### Task to carry out
Each line holding the word "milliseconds" must appear in the answer, copied from the entries.

[Stored dataset items]
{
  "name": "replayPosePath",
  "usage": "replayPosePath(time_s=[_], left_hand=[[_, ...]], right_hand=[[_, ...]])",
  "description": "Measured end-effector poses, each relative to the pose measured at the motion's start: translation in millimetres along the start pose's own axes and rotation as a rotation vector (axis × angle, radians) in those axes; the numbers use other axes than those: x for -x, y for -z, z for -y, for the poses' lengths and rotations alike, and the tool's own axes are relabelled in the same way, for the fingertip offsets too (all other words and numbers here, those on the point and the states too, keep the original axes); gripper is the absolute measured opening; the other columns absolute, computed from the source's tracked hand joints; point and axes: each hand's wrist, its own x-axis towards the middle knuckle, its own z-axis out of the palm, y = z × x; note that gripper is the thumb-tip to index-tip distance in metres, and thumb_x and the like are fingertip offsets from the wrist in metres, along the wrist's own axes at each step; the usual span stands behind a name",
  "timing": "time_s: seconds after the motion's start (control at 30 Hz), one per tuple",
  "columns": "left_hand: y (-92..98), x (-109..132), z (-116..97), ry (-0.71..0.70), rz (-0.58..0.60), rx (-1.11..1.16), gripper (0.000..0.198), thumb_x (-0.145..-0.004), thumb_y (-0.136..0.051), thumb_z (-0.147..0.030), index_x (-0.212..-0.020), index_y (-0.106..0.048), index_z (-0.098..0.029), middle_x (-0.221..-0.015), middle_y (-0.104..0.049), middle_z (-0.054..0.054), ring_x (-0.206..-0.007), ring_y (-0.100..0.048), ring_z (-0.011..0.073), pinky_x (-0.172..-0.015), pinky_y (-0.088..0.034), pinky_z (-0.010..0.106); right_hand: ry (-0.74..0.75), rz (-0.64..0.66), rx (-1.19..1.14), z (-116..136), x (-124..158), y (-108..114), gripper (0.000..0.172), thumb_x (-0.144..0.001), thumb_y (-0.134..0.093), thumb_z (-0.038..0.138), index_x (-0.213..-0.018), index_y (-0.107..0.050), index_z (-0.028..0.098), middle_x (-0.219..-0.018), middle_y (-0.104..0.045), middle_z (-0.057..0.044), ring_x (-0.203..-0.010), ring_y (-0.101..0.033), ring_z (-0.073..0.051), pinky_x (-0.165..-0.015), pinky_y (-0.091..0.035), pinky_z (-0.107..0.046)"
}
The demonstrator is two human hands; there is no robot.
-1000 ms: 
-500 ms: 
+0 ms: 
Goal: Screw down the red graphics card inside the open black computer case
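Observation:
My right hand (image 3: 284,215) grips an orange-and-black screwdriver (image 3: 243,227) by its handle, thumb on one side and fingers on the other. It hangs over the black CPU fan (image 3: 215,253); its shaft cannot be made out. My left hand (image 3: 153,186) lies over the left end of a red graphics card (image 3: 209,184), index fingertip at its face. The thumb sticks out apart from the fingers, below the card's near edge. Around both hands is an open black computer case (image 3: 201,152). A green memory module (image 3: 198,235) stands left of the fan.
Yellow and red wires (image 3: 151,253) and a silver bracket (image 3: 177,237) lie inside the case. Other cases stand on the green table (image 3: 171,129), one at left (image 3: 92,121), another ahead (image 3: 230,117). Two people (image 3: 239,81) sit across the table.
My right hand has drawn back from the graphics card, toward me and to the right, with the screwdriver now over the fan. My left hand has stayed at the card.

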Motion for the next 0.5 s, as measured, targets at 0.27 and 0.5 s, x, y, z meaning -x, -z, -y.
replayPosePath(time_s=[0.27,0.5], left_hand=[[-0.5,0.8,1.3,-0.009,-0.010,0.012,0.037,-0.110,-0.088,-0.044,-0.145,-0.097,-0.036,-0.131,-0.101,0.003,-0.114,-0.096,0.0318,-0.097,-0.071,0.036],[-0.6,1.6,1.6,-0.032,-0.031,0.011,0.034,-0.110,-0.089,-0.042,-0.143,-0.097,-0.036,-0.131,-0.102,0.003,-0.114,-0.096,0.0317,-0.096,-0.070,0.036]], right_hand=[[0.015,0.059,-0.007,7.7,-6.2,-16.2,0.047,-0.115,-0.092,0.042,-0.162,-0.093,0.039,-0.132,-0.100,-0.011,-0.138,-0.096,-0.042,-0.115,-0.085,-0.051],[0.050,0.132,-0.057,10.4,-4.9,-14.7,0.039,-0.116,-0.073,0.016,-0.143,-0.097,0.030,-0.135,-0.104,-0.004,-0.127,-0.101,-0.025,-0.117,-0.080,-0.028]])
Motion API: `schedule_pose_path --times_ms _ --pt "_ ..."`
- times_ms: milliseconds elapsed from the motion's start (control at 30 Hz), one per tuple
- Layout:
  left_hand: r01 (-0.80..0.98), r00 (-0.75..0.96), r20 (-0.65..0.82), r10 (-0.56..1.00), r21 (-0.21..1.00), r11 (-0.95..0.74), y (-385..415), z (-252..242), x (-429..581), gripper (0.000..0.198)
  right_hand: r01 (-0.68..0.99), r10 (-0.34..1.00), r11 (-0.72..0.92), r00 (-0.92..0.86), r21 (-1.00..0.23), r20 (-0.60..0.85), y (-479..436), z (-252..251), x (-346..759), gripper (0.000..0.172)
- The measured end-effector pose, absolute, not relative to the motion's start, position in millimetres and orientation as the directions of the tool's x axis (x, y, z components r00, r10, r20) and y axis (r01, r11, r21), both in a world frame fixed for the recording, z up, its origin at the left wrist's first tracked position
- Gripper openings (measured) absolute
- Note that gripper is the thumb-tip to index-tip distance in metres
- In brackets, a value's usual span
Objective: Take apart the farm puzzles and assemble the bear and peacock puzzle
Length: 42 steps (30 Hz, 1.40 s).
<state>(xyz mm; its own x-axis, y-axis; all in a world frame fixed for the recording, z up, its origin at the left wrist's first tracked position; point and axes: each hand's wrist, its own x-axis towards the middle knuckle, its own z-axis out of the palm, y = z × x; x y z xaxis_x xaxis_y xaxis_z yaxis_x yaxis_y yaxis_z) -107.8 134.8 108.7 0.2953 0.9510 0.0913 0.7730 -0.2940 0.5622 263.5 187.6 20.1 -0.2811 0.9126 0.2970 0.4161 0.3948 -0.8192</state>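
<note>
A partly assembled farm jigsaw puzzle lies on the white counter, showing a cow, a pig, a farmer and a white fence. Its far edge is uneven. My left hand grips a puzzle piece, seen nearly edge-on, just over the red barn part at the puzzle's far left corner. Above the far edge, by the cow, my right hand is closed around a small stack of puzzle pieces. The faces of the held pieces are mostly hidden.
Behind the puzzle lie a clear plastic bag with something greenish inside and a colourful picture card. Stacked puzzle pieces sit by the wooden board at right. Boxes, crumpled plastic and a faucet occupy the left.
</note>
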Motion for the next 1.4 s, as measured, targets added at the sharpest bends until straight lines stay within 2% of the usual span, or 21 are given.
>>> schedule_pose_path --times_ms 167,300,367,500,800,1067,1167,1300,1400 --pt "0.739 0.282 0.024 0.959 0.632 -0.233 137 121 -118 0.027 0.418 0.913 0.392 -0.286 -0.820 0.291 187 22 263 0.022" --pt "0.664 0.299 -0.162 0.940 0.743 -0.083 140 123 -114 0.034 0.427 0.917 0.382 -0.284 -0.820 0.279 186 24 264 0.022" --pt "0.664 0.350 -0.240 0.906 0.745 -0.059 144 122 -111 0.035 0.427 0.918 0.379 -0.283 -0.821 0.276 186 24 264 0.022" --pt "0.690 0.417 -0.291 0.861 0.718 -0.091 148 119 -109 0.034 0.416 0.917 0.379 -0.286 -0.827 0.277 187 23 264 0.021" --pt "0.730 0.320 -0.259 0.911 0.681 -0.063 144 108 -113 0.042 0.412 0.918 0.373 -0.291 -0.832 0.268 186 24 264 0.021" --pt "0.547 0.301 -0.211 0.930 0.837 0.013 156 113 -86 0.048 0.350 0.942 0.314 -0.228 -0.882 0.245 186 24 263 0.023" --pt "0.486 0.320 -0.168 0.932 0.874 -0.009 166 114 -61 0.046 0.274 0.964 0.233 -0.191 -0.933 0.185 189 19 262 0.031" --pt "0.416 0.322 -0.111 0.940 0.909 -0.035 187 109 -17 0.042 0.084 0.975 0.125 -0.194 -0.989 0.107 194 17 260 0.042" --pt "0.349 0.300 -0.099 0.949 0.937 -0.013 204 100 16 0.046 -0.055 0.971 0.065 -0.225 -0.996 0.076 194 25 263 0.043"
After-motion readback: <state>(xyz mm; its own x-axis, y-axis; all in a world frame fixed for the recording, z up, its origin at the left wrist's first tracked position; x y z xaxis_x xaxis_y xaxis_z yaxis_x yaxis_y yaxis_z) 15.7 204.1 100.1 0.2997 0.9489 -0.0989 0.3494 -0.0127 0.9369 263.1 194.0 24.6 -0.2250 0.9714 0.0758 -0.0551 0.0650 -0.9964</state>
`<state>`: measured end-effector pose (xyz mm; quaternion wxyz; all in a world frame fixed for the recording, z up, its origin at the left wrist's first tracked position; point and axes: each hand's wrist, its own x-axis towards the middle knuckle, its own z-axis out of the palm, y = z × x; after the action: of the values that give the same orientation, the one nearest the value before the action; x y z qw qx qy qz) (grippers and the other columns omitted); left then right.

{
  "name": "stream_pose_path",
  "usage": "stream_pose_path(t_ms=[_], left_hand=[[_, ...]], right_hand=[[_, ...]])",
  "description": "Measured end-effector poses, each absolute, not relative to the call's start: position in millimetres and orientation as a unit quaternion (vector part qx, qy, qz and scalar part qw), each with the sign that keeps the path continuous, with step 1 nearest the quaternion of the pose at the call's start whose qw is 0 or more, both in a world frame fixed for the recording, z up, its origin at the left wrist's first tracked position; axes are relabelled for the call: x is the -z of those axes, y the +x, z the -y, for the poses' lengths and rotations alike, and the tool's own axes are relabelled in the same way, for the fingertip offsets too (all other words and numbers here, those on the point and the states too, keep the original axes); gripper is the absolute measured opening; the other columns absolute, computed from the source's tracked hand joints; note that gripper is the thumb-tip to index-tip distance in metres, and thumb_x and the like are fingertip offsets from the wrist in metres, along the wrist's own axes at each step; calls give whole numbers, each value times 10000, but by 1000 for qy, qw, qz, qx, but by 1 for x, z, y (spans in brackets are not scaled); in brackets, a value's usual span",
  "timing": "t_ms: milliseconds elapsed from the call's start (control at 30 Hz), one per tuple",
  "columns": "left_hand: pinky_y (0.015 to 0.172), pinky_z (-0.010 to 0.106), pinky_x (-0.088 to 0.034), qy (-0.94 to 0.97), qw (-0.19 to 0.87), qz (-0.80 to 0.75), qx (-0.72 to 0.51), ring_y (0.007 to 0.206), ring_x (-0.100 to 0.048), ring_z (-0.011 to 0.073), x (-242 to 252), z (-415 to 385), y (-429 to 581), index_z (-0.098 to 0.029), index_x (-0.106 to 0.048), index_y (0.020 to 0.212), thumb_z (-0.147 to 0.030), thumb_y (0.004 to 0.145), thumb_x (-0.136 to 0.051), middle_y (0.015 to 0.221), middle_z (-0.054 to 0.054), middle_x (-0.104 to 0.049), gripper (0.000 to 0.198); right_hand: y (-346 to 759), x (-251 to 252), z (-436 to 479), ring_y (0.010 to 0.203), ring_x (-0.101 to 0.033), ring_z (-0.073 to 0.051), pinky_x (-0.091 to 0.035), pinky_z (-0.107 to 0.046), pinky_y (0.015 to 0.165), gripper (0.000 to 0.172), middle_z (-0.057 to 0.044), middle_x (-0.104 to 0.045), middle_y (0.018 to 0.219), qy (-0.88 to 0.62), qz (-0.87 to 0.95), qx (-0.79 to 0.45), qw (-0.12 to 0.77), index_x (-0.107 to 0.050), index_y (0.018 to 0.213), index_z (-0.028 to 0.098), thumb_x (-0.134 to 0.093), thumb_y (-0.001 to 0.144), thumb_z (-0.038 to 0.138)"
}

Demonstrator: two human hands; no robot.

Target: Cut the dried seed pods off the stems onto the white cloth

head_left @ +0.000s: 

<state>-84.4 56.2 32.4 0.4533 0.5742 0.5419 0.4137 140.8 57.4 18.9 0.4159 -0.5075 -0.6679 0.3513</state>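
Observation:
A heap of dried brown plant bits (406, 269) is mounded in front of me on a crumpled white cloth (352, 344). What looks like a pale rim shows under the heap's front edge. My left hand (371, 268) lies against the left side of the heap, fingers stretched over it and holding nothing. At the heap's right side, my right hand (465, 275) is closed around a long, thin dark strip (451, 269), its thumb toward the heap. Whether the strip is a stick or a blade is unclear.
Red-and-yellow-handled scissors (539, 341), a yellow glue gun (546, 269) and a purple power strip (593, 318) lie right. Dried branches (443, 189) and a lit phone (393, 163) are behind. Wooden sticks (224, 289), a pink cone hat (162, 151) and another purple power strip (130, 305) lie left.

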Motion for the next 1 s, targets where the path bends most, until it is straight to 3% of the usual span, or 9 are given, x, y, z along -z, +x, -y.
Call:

### Written answer
- times_ms: milliseconds elapsed from the motion's start (control at 30 Hz), one per tuple
  "timing": "t_ms: milliseconds elapsed from the call's start (control at 30 Hz), one per tuple",

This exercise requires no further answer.